### Exercise prompt
Scan the entries and tally the lines that include the string "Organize". Reply with the figure alone.
++++++
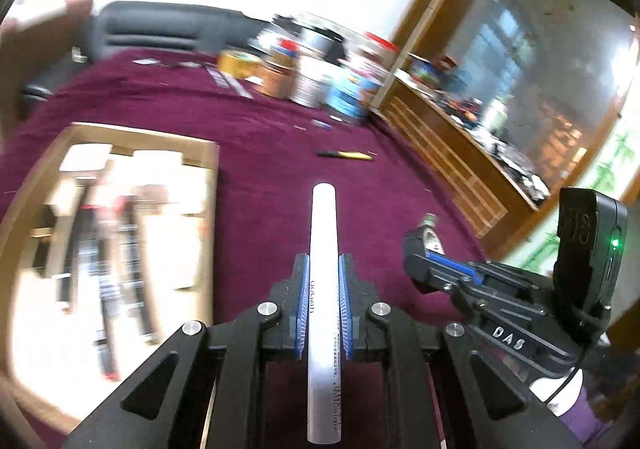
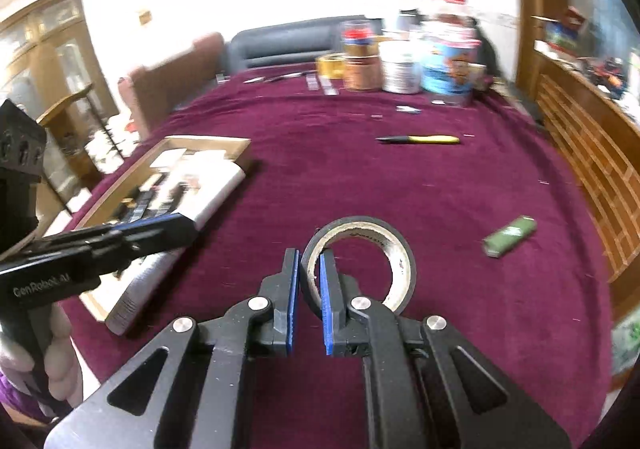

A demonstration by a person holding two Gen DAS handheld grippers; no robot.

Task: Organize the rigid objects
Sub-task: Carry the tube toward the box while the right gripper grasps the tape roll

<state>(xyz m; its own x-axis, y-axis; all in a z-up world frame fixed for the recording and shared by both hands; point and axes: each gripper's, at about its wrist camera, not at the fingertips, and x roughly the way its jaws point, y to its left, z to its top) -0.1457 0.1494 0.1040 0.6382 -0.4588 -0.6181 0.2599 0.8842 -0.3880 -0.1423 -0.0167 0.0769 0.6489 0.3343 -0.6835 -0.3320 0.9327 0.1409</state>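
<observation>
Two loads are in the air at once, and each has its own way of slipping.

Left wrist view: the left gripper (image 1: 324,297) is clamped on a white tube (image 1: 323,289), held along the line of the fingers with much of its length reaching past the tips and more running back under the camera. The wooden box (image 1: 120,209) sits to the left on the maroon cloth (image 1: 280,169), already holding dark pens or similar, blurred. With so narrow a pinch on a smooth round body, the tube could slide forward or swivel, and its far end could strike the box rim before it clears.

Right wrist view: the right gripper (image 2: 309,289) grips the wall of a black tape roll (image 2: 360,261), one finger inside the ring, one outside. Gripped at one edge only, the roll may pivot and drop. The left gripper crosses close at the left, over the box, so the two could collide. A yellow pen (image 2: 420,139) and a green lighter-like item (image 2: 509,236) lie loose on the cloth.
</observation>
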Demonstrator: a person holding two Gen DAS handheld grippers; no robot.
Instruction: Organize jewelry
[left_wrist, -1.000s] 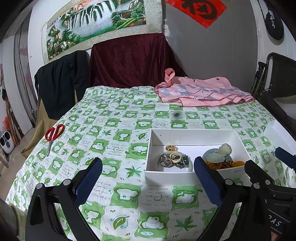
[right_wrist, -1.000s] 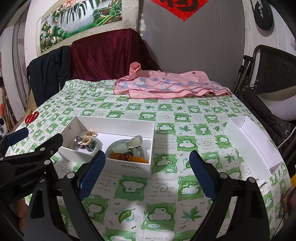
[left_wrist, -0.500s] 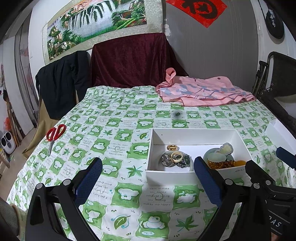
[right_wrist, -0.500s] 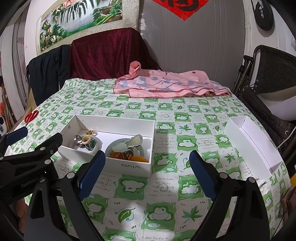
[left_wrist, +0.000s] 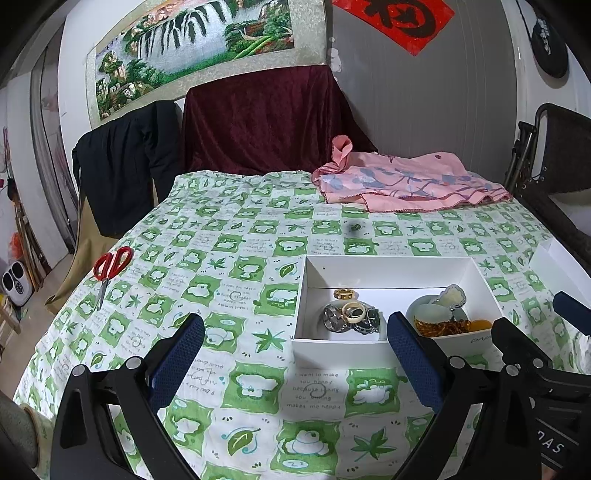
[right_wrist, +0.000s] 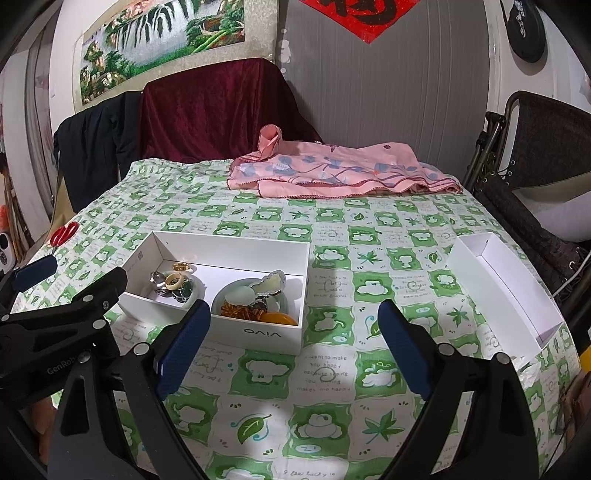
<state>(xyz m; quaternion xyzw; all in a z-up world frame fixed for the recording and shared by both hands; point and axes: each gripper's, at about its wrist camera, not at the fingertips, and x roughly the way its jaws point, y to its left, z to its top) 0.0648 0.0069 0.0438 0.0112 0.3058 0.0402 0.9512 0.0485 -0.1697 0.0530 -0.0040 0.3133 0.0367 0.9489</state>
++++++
### Solution below
2